Auf die Frage von Finn und Riola, warum sie sich für die Berufsberatung entschieden habe, antwortete Frau Kipka ohne zu zögern: „Ich liebe meinen Job.“ Für sie sei die Berufsberatung weit mehr als nur eine Tätigkeit – sie verstehe sie als Berufung. Jugendliche auf ihrem Weg ins Berufsleben zu begleiten und ihnen Perspektiven aufzuzeigen, sei für sie eine besonders erfüllende Aufgabe. Natürlich interessierten sich die Schülersprecher auch dafür, welche Fragen Schülerinnen und Schüler am häufigsten stellen. Frau Kipka berichtete, dass viele Jugendliche wissen möchten, mit welchem Beruf man besonders gut verdienen könne, ob für eine Ausbildung das Abitur notwendig sei oder welche Rolle die Schulnoten bei Bewerbungen spielen. Ein weiteres Thema des Interviews war die Bedeutung der Zusammenarbeit zwischen Schule und Berufsberatung. Frau Kipka betonte, dass sie in ihren Gesprächen oft nur einen kurzen Einblick in die Lebenswelt der Jugendlichen bekomme. Die Lehrkräfte hingegen begleiteten die Schülerinnen und Schüler über viele Jahre und verfügten über wertvolle Kenntnisse zu deren Fähigkeiten, Interessen und Entwicklungsmöglichkeiten. Deshalb sei der Austausch zwischen Schule und Berufsberatung besonders wichtig. Durch die Veränderungen auf dem Ausbildungsmarkt, aber auch in der Arbeitswelt, ist es essentiell aktuelle Informationen zu Berufen aus erster Hand zu erhalten. Daher ist die gute, enge Zusammenarbeit auch mit den Arbeitgebern und der regelmäßige Kontakt sehr wichtig. Die regionalen Arbeitgeber bieten unter anderem Betriebsbesichtigungen für Schülerinnen und Schüler sowie für Eltern an. Dort kann sich jeder direkt vor Ort die Arbeitsumgebung, aber auch die einzelnen Ausbildungsberufe praktisch anschauen. In der Schule finden ebenfalls Ausbildungsmessen, Planspiele und viele weitere Veranstaltungen der Berufsberatung und der Arbeitgeber statt, um gute Einblicke in die regionalen Ausbildungs- und Studienmöglichkeiten zu erhalten. Gefragt nach ihren Erwartungen an die Beratungsgespräche an unserer Schule erklärte Frau Kipka, dass sie sich gut vorbereitete Schülerinnen und Schüler wünsche, die eigene Fragen mitbringen und sich bereits Gedanken über ihre beruflichen Ziele gemacht haben. Ebenso wichtig sei ihr der Aufbau eines vertrauensvollen Verhältnisses, damit die Jugendlichen offen über ihre Wünsche, Sorgen und Zukunftspläne sprechen können.

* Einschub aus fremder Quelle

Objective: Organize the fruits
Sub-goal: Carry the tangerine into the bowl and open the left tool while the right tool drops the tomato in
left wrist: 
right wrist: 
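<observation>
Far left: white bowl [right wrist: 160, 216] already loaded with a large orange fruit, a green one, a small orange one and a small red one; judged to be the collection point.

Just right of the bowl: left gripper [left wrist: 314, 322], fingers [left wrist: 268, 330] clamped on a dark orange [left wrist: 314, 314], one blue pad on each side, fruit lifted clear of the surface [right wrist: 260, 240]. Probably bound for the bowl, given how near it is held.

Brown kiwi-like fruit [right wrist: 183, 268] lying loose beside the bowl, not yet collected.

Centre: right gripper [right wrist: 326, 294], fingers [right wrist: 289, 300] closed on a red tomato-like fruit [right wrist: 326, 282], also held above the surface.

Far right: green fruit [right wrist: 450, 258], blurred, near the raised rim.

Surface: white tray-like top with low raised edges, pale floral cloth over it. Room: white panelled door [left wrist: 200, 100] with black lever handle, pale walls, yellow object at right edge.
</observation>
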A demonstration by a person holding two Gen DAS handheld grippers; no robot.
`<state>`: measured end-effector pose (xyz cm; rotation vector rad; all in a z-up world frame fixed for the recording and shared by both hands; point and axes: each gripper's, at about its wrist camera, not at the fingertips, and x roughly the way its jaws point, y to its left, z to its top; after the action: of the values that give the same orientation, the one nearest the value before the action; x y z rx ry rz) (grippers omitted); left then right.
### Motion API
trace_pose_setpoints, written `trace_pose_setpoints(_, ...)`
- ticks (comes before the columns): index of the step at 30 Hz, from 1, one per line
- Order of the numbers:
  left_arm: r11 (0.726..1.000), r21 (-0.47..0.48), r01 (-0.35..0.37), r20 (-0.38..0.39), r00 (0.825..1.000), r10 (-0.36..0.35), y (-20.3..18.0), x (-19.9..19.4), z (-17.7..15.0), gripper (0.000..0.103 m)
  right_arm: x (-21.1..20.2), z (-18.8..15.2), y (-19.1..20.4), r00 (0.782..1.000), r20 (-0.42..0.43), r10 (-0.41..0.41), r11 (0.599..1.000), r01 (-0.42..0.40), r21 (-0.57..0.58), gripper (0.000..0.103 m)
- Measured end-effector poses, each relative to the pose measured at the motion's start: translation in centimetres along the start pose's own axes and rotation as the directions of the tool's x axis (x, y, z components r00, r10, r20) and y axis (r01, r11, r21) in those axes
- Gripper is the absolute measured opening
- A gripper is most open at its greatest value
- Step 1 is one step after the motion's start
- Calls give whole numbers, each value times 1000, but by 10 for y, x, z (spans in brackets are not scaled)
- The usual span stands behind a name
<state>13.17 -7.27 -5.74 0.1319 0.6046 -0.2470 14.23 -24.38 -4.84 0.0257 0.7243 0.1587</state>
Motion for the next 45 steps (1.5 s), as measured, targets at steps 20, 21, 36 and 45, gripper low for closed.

Auch für Eltern hatte Frau Kipka wertvolle Ratschläge. Wenn Kinder und Jugendliche noch unsicher seien, welchen Weg sie nach der Schule einschlagen möchten, empfehle sie möglichst viele Praktika in unterschiedlichen Berufsfeldern – gerne auch während der Ferien. Zudem sei es sinnvoll, neben einem Wunschberuf immer einen Plan A, Plan B und Plan C zu entwickeln. Besonders wichtig sei es, die individuellen Stärken der Jugendlichen zu erkennen und zu fördern. Zum Abschluss gab Frau Kipka Eltern und Schülerinnen und Schülern noch einen wichtigen Gedanken mit auf den Weg: Kinder sollten bei ihrer Berufsfindung unterstützt, aber nicht in eine bestimmte Richtung gedrängt werden. Eine gute Begleitung bedeute, weder zu überfordern noch zu unterfordern, sondern gemeinsam passende und realistische Perspektiven zu entwickeln.
Wir bedanken uns herzlich bei Frau Kipka für das offene Gespräch und ihren unermüdlichen Einsatz für unsere Schülerinnen und Schüler. Ebenso gilt unser Dank unserem engagierten Schülersprecherteam Finn Lichau und Riola Bislimi, die das Interview vorbereitet und durchgeführt haben. Durch die enge Zusammenarbeit mit der Agentur für Arbeit leisten wir gemeinsam einen wichtigen Beitrag, damit unsere Jugendlichen gut informiert, selbstbewusst und zuversichtlich ihren Weg in die berufliche Zukunft gehen können und die regionale Wirtschaft von den Fachkräften profitieren kann.